- [TASK STATEMENT]:
The data below is to be transcribed word for word; pictures are to be excluded.

- [SOURCE MATERIAL]:
::::

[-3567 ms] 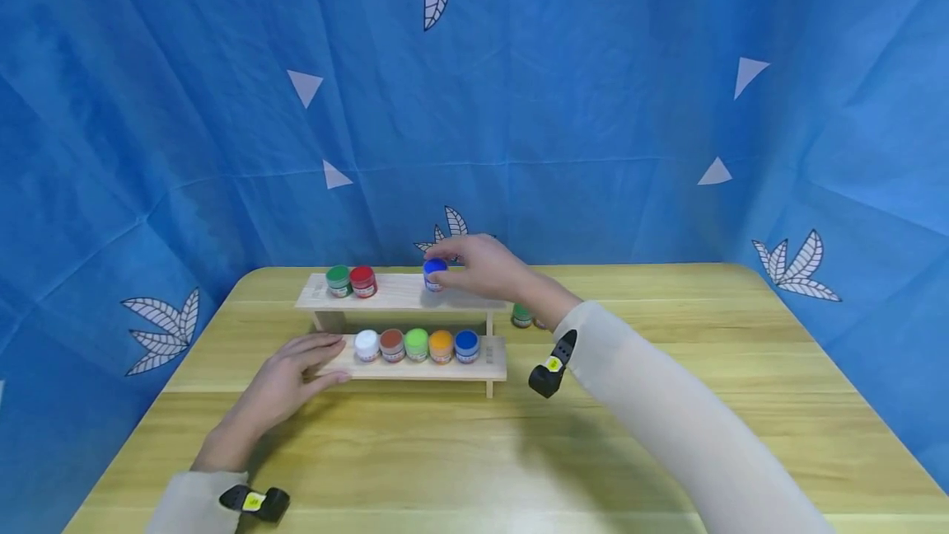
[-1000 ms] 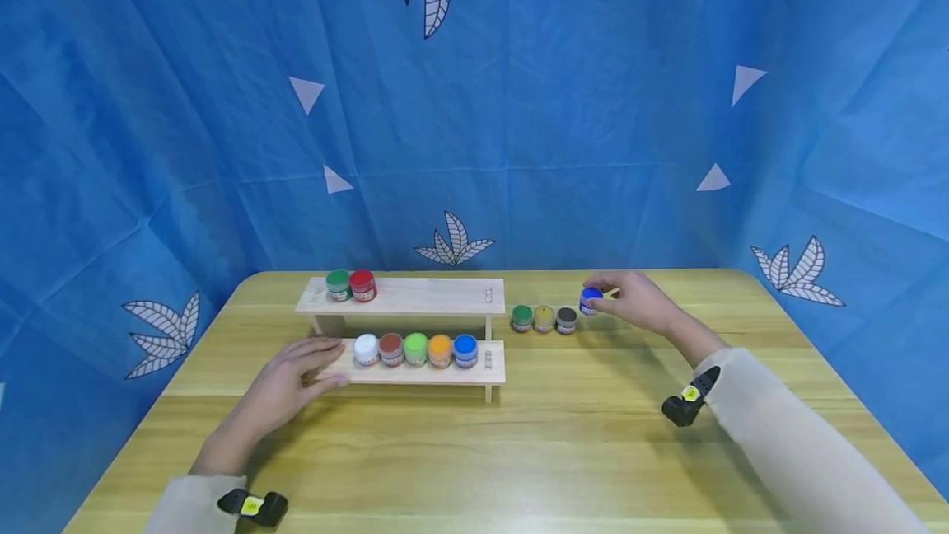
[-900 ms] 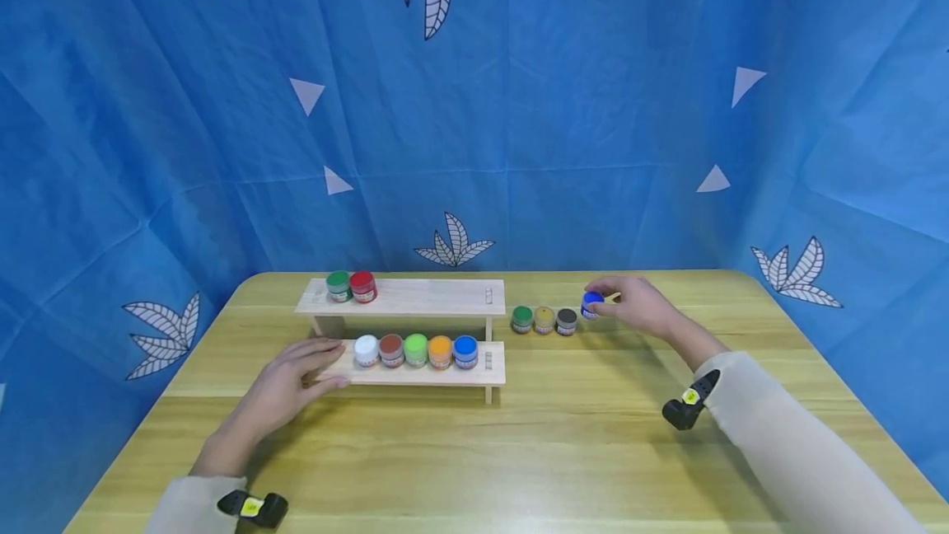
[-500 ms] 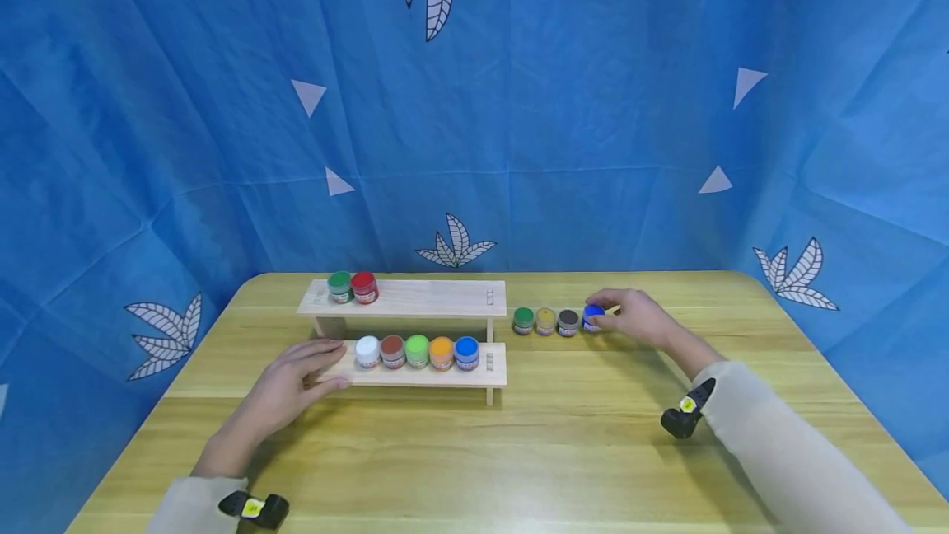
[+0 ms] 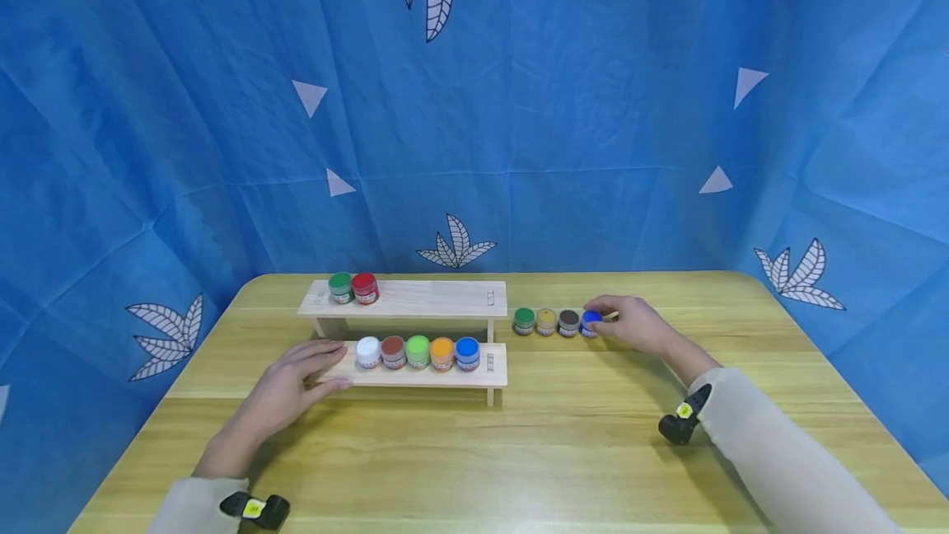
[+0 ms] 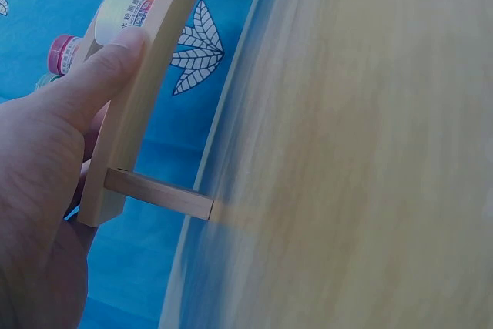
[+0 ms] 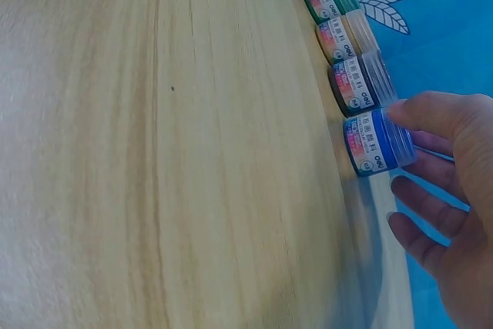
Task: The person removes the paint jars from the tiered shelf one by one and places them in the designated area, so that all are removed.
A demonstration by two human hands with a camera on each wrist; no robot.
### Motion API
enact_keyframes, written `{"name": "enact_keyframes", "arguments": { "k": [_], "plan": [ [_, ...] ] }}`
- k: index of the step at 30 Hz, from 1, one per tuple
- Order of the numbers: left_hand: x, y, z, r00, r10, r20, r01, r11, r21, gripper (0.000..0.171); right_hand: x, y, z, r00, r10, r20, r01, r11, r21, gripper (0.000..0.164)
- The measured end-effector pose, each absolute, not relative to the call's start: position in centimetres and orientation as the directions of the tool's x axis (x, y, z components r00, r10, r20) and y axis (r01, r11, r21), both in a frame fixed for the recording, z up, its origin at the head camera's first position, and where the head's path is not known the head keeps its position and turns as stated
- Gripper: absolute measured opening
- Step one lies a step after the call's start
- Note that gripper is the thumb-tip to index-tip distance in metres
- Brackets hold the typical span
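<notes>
Right hand pinches blue jar near back edge of bench, right of rack; left hand grips rack's lower-tier left end. Possible trouble: sideways nudge on release knocks black jar; left-hand tug could shift shelved jars.

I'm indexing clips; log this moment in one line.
right grip: pinches blue jar beside dark jar | left grip: holds left end of lower shelf | upper shelf: green jar, red jar
</notes>
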State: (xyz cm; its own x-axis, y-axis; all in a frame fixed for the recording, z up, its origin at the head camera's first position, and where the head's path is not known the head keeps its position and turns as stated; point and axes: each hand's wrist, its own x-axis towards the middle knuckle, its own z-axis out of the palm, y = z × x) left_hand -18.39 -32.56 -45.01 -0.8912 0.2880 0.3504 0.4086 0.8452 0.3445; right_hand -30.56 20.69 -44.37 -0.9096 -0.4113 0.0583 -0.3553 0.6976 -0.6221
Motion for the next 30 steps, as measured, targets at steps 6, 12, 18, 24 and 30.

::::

- [SOLUTION TO THIS PROBLEM]:
[-3567 ms] 
[-1000 ms] 
[-900 ms] 
[-500 ms] 
[+0 ms] 
[+0 ms] 
[+0 ms] 
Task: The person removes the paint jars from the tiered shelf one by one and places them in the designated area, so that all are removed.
A demonstration by two human hands with a camera on each wrist; no robot.
### Motion API
enact_keyframes, written `{"name": "enact_keyframes", "arguments": { "k": [_], "plan": [ [_, ...] ] }}`
- k: index of the step at 30 Hz, from 1, one per tuple
- Order of the numbers: left_hand: x, y, z, r00, r10, r20, r01, r11, r21, gripper (0.000..0.171); right_hand: x, y, z, r00, r10, r20, r01, r11, r21, gripper (0.000..0.164)
- The measured end-effector pose, each absolute, not relative to the call's start: position in centimetres and orientation as the directions of the tool's x axis (x, y, z components r00, r10, r20) and y axis (r01, r11, r21), both in a frame fixed for the recording, z up, its origin at the head camera's first position, and where the head's path is not known the head keeps its position and turns as stated
- Gripper: absolute measured opening
- Step one lies a step after the call's start
- Note that gripper is the thumb-tip to index-tip distance in metres
- Brackets hold the typical span
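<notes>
Right hand pinches blue jar near back edge of bench, right of rack; left hand grips rack's lower-tier left end. Possible trouble: sideways nudge on release knocks black jar; left-hand tug could shift shelved jars.

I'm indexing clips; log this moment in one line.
right grip: pinches blue jar beside dark jar | left grip: holds left end of lower shelf | upper shelf: green jar, red jar
</notes>
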State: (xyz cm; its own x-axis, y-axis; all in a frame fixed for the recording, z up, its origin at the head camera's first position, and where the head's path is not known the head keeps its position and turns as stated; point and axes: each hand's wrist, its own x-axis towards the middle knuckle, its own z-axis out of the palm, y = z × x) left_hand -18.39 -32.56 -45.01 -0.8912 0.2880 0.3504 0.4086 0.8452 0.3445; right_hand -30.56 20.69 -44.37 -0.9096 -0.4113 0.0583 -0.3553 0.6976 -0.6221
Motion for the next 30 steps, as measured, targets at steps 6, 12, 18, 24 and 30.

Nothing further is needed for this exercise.